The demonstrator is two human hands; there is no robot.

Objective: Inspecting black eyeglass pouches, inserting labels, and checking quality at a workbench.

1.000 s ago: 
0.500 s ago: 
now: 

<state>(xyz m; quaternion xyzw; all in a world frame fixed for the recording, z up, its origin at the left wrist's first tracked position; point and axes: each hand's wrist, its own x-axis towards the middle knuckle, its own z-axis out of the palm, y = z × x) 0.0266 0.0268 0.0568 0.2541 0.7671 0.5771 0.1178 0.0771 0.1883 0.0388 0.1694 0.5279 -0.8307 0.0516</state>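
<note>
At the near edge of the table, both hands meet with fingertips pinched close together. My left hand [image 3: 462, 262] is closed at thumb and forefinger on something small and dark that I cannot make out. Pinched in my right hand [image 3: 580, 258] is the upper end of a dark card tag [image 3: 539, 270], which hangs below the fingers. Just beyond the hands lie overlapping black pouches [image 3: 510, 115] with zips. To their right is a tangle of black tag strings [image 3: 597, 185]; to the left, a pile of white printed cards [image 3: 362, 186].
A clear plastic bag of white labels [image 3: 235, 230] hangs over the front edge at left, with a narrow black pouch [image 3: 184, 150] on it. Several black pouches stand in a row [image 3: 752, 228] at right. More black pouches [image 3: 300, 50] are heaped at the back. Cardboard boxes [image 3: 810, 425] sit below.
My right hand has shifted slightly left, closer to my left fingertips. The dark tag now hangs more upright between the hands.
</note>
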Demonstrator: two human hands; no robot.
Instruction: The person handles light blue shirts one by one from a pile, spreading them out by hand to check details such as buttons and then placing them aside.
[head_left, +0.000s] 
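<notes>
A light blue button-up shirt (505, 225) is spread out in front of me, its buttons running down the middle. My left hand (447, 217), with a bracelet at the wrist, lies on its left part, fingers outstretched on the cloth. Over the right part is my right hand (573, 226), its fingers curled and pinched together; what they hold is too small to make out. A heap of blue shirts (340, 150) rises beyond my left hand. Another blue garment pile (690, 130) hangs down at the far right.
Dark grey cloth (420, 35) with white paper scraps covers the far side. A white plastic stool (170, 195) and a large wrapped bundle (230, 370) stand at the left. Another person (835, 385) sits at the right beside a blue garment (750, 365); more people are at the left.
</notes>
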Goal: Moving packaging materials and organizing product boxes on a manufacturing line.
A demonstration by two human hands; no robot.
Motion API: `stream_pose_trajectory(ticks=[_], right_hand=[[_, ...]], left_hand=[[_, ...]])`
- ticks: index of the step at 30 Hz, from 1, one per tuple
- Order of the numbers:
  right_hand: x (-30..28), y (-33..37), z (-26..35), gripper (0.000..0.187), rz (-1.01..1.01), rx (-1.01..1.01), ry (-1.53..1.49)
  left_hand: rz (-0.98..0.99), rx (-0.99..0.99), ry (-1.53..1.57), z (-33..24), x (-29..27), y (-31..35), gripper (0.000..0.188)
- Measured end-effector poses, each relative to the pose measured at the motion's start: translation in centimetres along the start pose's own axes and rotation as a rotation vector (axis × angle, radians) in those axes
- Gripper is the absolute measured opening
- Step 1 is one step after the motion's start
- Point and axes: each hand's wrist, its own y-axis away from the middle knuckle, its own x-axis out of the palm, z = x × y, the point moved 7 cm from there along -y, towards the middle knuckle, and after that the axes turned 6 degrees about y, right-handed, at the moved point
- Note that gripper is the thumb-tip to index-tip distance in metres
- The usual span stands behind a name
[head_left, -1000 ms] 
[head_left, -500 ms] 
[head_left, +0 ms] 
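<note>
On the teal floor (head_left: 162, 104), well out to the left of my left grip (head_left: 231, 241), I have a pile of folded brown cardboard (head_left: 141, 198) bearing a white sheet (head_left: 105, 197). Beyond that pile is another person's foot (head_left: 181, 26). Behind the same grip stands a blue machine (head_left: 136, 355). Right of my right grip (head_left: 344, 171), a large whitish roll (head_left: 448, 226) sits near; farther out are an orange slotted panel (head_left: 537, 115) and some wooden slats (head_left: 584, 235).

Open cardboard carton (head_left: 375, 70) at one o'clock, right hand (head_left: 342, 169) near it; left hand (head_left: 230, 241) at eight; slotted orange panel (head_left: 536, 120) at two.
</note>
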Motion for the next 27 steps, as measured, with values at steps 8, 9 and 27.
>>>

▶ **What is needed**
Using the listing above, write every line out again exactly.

▶ **Answer to the exercise**
The demonstrator is two human hands; there is no robot.

Objective: Inspecting black eyeglass pouches, inserting labels, and checking quality at a workbench.

1.000 s ago: 
0.500 s ago: 
now: 

<state>(xyz m; quaternion xyzw; all in a world frame fixed for the recording, z up, its origin at the left wrist's first tracked position; point and axes: each hand's wrist, its own x-axis towards the middle knuckle, its own z-axis out of the palm, y = z × x) 0.0266 0.0268 0.0568 0.2541 0.7671 0.5771 0.1178 0.0771 0.1883 0.0388 0.1694 0.5279 -0.8307 0.0516</state>
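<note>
At the near edge of the table, both hands meet with fingertips pinched close together. My left hand [image 3: 462, 262] is closed at thumb and forefinger on something small and dark that I cannot make out. Pinched in my right hand [image 3: 580, 258] is the upper end of a dark card tag [image 3: 539, 270], which hangs below the fingers. Just beyond the hands lie overlapping black pouches [image 3: 510, 115] with zips. To their right is a tangle of black tag strings [image 3: 597, 185]; to the left, a pile of white printed cards [image 3: 362, 186].
A clear plastic bag of white labels [image 3: 235, 230] hangs over the front edge at left, with a narrow black pouch [image 3: 184, 150] on it. Several black pouches stand in a row [image 3: 752, 228] at right. More black pouches [image 3: 300, 50] are heaped at the back. Cardboard boxes [image 3: 810, 425] sit below.
My right hand has shifted slightly left, closer to my left fingertips. The dark tag now hangs more upright between the hands.
</note>
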Demonstrator: two human hands; no robot.
Instruction: The person handles light blue shirts one by one from a pile, spreading them out by hand to check details such as buttons and then placing them aside.
[head_left, +0.000s] 
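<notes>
A light blue button-up shirt (505, 225) is spread out in front of me, its buttons running down the middle. My left hand (447, 217), with a bracelet at the wrist, lies on its left part, fingers outstretched on the cloth. Over the right part is my right hand (573, 226), its fingers curled and pinched together; what they hold is too small to make out. A heap of blue shirts (340, 150) rises beyond my left hand. Another blue garment pile (690, 130) hangs down at the far right.
Dark grey cloth (420, 35) with white paper scraps covers the far side. A white plastic stool (170, 195) and a large wrapped bundle (230, 370) stand at the left. Another person (835, 385) sits at the right beside a blue garment (750, 365); more people are at the left.
</notes>
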Goal: Moving packaging materials and organizing product boxes on a manufacturing line.
A demonstration by two human hands; no robot.
Motion API: `stream_pose_trajectory(ticks=[_], right_hand=[[_, ...]], left_hand=[[_, ...]])`
- ticks: index of the step at 30 Hz, from 1, one per tuple
- Order of the numbers:
  right_hand: x (-30..28), y (-33..37), z (-26..35), gripper (0.000..0.187), rz (-1.01..1.01), rx (-1.01..1.01), ry (-1.53..1.49)
  left_hand: rz (-0.98..0.99), rx (-0.99..0.99), ry (-1.53..1.57), z (-33..24), x (-29..27), y (-31..35), gripper (0.000..0.188)
- Measured end-effector poses, each relative to the pose measured at the motion's start: translation in centimetres along the start pose's own axes and rotation as a rotation vector (axis × angle, radians) in those axes
- Gripper is the absolute measured opening
- Step 1 is one step after the motion's start
- Point and axes: each hand's wrist, its own y-axis away from the middle knuckle, its own x-axis out of the palm, z = x × y, the point moved 7 cm from there along -y, towards the middle knuckle, and after that the axes turned 6 degrees about y, right-handed, at the moved point
- Note that gripper is the thumb-tip to index-tip distance in metres
- The usual span stands behind a name
[head_left, -1000 ms] 
[head_left, -500 ms] 
[head_left, +0 ms] 
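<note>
On the teal floor (head_left: 162, 104), well out to the left of my left grip (head_left: 231, 241), I have a pile of folded brown cardboard (head_left: 141, 198) bearing a white sheet (head_left: 105, 197). Beyond that pile is another person's foot (head_left: 181, 26). Behind the same grip stands a blue machine (head_left: 136, 355). Right of my right grip (head_left: 344, 171), a large whitish roll (head_left: 448, 226) sits near; farther out are an orange slotted panel (head_left: 537, 115) and some wooden slats (head_left: 584, 235).

Open cardboard carton (head_left: 375, 70) at one o'clock, right hand (head_left: 342, 169) near it; left hand (head_left: 230, 241) at eight; slotted orange panel (head_left: 536, 120) at two.
</note>
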Motion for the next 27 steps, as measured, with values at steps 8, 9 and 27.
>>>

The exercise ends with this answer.